Two delicious bottles of Spanish red, to be precise, that were both empty by the end of the process (before you pass any judgment on my drinking habits, Boyfriend was also drinking it and this was an all-day event).  Because if I’m going to be making pasta all day like a tiny old Italian grandmother, I think red wine is really a necessity.  But then again, there are very few occasions where I don’t think wine is a necessity.

Anyway, yesterday I bit the bullet and gnocchi was made.  Lots of gnocchi.  I actually should’ve made more, because I brought a bunch of it to work today (stupid) and now I just have the bag of it that I froze, because let’s face it – I don’t love my coworkers enough to bring them all of my homemade gnocchi.

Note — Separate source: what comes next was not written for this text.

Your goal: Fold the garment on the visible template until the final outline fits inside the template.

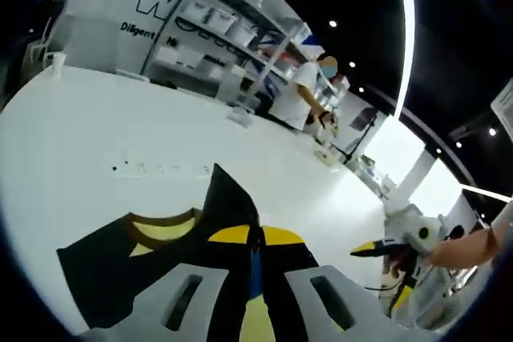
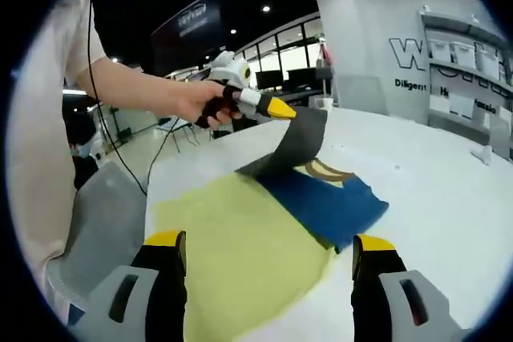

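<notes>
The shirt (image 2: 321, 202) lies on the white table (image 2: 449, 174), the left gripper (image 2: 280, 108) pinches and lifts its dark sleeve (image 2: 296, 140), and the right gripper (image 2: 268, 266) hangs above it, spread wide apart.

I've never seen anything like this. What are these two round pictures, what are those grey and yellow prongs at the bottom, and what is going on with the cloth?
No robot here: a person holds a two-jaw tool in each hand, and each tool carries a fisheye camera. The left gripper view looks along the left gripper, shut on a dark flap of the garment. The right gripper view looks along the right gripper, whose jaws stand open above the garment, and shows the person's hand lifting that flap. The yellow, blue and dark garment lies on a white table, being folded.
</notes>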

I had psyched myself up for this process to be a whole lot harder than it was.  Like, tears-in-the-dough-when-will-it-all-be-over-why-did-I-even-start-this-project harder.  But it wasn’t.  Basically, the potatoes are pricked all over with a fork, baked for an hour, peeled, grated (my kitchen obsessions are not such that I have a potato ricer or a food mill), mixed with some salt, egg and flour, formed into dough, rolled into snakes and cut into little nubbins.  Sounds like a lot of steps, but really?  This is homemade pasta, people.  It is a labor of love.